Requirement: Give back exactly the lines of the material below that start at the line containing "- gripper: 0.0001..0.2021" and end at the line containing "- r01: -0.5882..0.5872", and no others.

Exercise data:
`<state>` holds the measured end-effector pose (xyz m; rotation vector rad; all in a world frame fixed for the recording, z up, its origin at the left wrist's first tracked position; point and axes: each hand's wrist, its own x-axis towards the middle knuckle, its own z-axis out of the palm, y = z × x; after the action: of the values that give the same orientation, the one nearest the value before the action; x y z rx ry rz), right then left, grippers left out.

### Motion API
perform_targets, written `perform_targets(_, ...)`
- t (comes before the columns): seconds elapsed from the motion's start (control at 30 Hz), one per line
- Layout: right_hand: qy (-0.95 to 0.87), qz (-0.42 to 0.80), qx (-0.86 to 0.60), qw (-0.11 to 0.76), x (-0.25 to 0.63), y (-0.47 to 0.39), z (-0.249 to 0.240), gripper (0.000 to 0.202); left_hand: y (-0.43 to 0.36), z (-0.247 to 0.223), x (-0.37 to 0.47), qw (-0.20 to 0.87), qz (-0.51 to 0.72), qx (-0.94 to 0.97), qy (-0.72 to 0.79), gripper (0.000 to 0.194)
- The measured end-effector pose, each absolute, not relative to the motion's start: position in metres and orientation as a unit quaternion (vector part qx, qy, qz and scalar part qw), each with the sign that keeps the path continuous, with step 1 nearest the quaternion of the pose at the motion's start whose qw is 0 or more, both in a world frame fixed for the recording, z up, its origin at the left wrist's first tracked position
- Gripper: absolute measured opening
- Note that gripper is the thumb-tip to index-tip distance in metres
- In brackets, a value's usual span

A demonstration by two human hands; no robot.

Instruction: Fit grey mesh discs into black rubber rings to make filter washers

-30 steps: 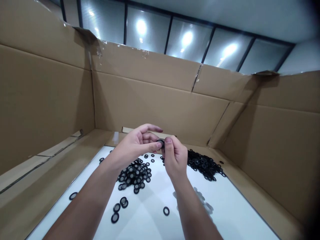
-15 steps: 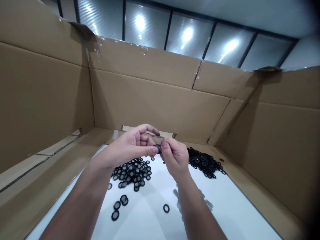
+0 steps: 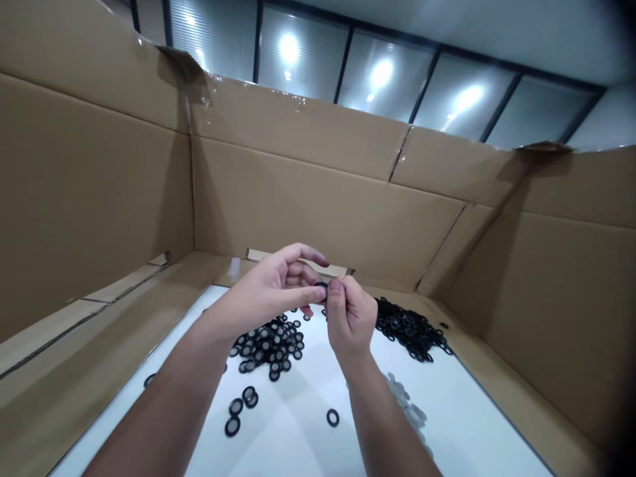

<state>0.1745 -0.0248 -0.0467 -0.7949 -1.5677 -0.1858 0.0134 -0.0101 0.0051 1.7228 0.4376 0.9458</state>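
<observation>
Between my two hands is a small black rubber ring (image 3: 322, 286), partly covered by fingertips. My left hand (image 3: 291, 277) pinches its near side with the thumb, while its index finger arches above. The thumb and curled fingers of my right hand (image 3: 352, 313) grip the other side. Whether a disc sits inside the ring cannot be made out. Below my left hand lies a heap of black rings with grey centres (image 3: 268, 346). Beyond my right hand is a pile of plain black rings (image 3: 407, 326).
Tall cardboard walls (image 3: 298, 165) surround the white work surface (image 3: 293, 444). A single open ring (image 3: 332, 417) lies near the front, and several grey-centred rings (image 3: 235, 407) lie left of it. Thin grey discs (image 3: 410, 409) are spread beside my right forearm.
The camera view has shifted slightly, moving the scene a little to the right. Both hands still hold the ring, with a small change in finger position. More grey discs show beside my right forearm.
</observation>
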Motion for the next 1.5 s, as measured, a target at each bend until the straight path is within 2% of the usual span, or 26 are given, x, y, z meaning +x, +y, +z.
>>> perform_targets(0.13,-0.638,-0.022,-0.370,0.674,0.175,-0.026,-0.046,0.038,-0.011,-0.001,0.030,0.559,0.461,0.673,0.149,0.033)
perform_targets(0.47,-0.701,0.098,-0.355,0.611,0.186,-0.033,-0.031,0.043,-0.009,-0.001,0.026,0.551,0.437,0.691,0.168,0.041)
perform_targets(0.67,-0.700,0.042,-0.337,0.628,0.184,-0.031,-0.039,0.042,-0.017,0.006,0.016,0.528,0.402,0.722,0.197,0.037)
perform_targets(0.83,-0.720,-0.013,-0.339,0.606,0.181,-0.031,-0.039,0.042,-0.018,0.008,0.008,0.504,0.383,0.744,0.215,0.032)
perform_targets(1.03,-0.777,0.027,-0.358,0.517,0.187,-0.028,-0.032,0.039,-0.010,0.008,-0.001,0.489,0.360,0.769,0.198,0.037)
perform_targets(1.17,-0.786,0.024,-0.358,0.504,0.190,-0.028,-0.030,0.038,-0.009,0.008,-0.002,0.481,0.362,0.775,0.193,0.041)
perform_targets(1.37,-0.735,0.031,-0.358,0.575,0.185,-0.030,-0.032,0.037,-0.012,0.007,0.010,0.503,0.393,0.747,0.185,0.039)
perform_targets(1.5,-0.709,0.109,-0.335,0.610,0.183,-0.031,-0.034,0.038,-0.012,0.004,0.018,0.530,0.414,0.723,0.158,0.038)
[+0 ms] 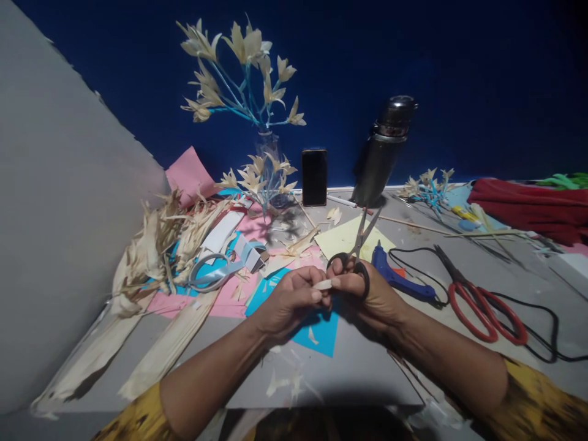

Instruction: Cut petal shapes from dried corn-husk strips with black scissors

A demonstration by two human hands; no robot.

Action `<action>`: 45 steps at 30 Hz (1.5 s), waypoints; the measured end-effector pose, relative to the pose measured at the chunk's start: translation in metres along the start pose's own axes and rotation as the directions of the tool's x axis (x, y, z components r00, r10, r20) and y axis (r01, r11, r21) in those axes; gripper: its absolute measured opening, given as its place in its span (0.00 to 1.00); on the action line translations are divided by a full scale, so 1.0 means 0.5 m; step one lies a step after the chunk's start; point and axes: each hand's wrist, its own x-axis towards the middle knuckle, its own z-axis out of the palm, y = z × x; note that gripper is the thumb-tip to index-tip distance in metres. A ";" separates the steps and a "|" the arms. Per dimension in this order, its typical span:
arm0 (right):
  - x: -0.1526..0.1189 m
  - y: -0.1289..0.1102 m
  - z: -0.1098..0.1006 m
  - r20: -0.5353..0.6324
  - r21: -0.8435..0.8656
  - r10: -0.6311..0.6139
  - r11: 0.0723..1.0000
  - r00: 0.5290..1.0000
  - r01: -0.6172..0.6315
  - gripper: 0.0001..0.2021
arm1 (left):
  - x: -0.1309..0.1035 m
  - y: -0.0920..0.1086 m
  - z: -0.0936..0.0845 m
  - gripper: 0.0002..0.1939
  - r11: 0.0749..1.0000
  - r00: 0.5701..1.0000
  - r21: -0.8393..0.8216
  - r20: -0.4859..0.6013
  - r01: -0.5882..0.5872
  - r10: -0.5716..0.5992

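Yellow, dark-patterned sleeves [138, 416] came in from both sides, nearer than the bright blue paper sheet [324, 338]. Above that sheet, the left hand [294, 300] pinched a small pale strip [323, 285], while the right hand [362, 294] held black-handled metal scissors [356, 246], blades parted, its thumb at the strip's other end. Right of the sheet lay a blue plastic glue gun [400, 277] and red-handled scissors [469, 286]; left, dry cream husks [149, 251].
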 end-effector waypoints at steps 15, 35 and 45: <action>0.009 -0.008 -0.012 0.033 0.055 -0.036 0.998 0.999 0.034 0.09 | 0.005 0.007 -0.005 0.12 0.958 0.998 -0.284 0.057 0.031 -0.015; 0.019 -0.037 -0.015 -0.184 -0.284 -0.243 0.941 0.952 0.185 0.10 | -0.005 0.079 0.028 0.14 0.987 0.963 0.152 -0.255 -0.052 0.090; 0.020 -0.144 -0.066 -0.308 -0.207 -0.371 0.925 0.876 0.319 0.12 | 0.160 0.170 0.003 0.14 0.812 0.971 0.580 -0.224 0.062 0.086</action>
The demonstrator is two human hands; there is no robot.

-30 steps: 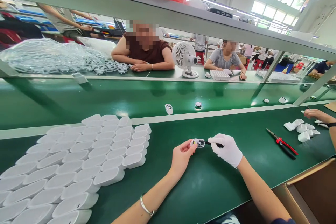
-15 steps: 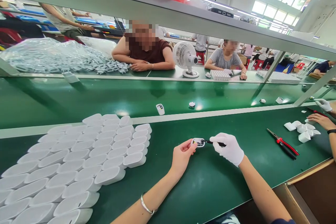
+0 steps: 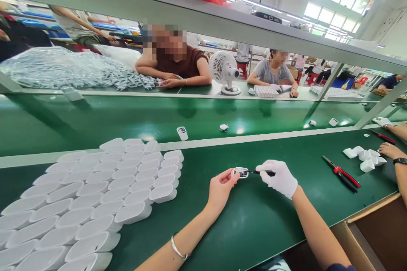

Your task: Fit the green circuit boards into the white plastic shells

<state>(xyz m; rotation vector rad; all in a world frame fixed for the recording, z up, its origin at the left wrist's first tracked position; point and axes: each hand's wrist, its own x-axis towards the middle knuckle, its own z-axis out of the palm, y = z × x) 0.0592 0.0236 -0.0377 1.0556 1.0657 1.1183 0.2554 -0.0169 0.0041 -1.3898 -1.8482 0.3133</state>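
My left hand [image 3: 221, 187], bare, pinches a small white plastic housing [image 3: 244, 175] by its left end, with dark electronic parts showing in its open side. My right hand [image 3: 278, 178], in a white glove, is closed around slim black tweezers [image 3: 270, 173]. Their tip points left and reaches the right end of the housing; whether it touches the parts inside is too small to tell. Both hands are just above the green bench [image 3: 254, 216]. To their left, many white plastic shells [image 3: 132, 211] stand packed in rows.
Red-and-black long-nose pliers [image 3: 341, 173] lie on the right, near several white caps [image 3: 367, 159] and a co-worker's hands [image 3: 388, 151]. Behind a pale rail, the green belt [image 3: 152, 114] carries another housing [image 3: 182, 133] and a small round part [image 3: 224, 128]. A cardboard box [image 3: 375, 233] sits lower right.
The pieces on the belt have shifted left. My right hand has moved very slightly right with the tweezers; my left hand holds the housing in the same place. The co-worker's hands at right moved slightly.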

Problem solution:
  - gripper: 0.0001..0.2021
arm1 (left):
  - x: -0.1309..0.1035 m
  - y: -0.0920..0.1086 m
  - z: -0.0936..0.0845 m
  - gripper: 0.0002..0.1939
  - r11: 0.0749..1.0000
  - r00: 0.5701..1.0000
  - r21: -0.8393..0.8216
  - r20: -0.4859..0.6013
  - r01: -0.5882..0.5872

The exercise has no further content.